On the Computation of BD-Rate over a Set of Videos for Fair Assessment of Performance of Learned Video Codecs

The Bj{\o}ntegaard Delta (BD) measure is widely employed to evaluate and quantify the variations in the rate-distortion(RD) performance across different codecs. Many researchers report the average BD value over multiple videos within a dataset for different codecs. We claim that the current practice in the learned video compression community of computing the average BD value over a dataset based on the average RD curve of multiple videos can lead to misleading conclusions. We show both by analysis of a simplistic case of linear RD curves and experimental results with two recent learned video codecs that averaging RD curves can lead to a single video to disproportionately influence the average BD value especially when the operating bitrate range of different codecs do not exactly match. Instead, we advocate for calculating the BD measure per-video basis, as commonly done by the traditional video compression community, followed by averaging the individual BD values over videos, to provide a fair comparison of learned video codecs. Our experimental results demonstrate that the comparison of two recent learned video codecs is affected by how we evaluate the average BD measure.

Motion-Adaptive Inference for Flexible Learned B-Frame Compression

While the performance of recent learned intra and sequential video compression models exceed that of respective traditional codecs, the performance of learned B-frame compression models generally lag behind traditional B-frame coding. The performance gap is bigger for complex scenes with large motions. This is related to the fact that the distance between the past and future references vary in hierarchical B-frame compression depending on the level of hierarchy, which causes motion range to vary. The inability of a single B-frame compression model to adapt to various motion ranges causes loss of performance. As a remedy, we propose controlling the motion range for flow prediction during inference (to approximately match the range of motions in the training data) by downsampling video frames adaptively according to amount of motion and level of hierarchy in order to compress all B-frames using a single flexible-rate model. We present state-of-the-art BD rate results to demonstrate the superiority of our proposed single-model motion-adaptive inference approach to all existing learned B-frame compression models.

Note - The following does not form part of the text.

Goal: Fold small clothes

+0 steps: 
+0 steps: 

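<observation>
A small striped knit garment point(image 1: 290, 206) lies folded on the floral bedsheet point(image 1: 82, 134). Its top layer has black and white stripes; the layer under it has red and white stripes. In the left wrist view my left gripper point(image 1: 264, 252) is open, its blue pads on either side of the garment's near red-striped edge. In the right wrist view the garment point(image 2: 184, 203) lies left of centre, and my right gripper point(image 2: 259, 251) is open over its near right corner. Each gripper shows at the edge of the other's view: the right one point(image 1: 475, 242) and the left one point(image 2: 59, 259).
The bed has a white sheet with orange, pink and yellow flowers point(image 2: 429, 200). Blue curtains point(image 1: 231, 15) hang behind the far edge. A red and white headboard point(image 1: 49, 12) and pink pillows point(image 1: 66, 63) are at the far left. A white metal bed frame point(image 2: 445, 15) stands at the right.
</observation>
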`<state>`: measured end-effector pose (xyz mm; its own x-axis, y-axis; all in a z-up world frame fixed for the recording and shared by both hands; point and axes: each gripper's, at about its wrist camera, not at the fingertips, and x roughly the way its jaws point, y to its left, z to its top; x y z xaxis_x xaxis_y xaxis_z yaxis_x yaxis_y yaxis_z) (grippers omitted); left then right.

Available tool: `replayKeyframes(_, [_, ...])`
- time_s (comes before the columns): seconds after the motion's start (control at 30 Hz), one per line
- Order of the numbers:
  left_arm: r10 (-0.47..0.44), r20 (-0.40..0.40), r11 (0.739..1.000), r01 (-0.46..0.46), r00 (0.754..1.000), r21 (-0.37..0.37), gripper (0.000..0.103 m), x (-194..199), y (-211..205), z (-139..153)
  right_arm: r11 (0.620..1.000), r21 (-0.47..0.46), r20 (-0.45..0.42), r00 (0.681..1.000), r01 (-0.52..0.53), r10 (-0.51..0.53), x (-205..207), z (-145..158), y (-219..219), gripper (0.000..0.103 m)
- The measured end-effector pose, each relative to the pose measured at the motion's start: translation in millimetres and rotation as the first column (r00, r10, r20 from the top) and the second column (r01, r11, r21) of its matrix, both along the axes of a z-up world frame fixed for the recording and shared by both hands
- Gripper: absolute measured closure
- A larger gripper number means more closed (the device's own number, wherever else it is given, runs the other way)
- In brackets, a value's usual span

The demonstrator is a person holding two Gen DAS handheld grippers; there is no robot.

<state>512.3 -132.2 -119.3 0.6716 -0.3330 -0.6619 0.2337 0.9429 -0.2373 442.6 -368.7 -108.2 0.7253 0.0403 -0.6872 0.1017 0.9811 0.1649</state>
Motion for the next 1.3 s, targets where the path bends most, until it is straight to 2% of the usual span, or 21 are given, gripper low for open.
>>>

Flexible-Rate Learned Hierarchical Bi-Directional Video Compression With Motion Refinement and Frame-Level Bit Allocation

This paper presents improvements and novel additions to our recent work on end-to-end optimized hierarchical bi-directional video compression to further advance the state-of-the-art in learned video compression. As an improvement, we combine motion estimation and prediction modules and compress refined residual motion vectors for improved rate-distortion performance. As novel addition, we adapted the gain unit proposed for image compression to flexible-rate video compression in two ways: first, the gain unit enables a single encoder model to operate at multiple rate-distortion operating points; second, we exploit the gain unit to control bit allocation among intra-coded vs. bi-directionally coded frames by fine tuning corresponding models for truly flexible-rate learned video coding. Experimental results demonstrate that we obtain state-of-the-art rate-distortion performance exceeding those of all prior art in learned video coding.

Effect of Architectures and Training Methods on the Performance of Learned Video Frame Prediction

We analyze the performance of feedforward vs. recurrent neural network (RNN) architectures and associated training methods for learned frame prediction. To this effect, we trained a residual fully convolutional neural network (FCNN), a convolutional RNN (CRNN), and a convolutional long short-term memory (CLSTM) network for next frame prediction using the mean square loss. We performed both stateless and stateful training for recurrent networks. Experimental results show that the residual FCNN architecture performs the best in terms of peak signal to noise ratio (PSNR) at the expense of higher training and test (inference) computational complexity. The CRNN can be trained stably and very efficiently using the stateful truncated backpropagation through time procedure, and it requires an order of magnitude less inference runtime to achieve near real-time frame prediction with an acceptable performance.

End-to-End Rate-Distortion Optimization for Bi-Directional Learned Video Compression

Conventional video compression methods employ a linear transform and block motion model, and the steps of motion estimation, mode and quantization parameter selection, and entropy coding are optimized individually due to combinatorial nature of the end-to-end optimization problem. Learned video compression allows end-to-end rate-distortion optimized training of all nonlinear modules, quantization parameter and entropy model simultaneously. While previous work on learned video compression considered training a sequential video codec based on end-to-end optimization of cost averaged over pairs of successive frames, it is well-known in conventional video compression that hierarchical, bi-directional coding outperforms sequential compression. In this paper, we propose for the first time end-to-end optimization of a hierarchical, bi-directional motion compensated learned codec by accumulating cost function over fixed-size groups of pictures (GOP). Experimental results show that the rate-distortion performance of our proposed learned bi-directional {\it GOP coder} outperforms the state-of-the-art end-to-end optimized learned sequential compression as expected.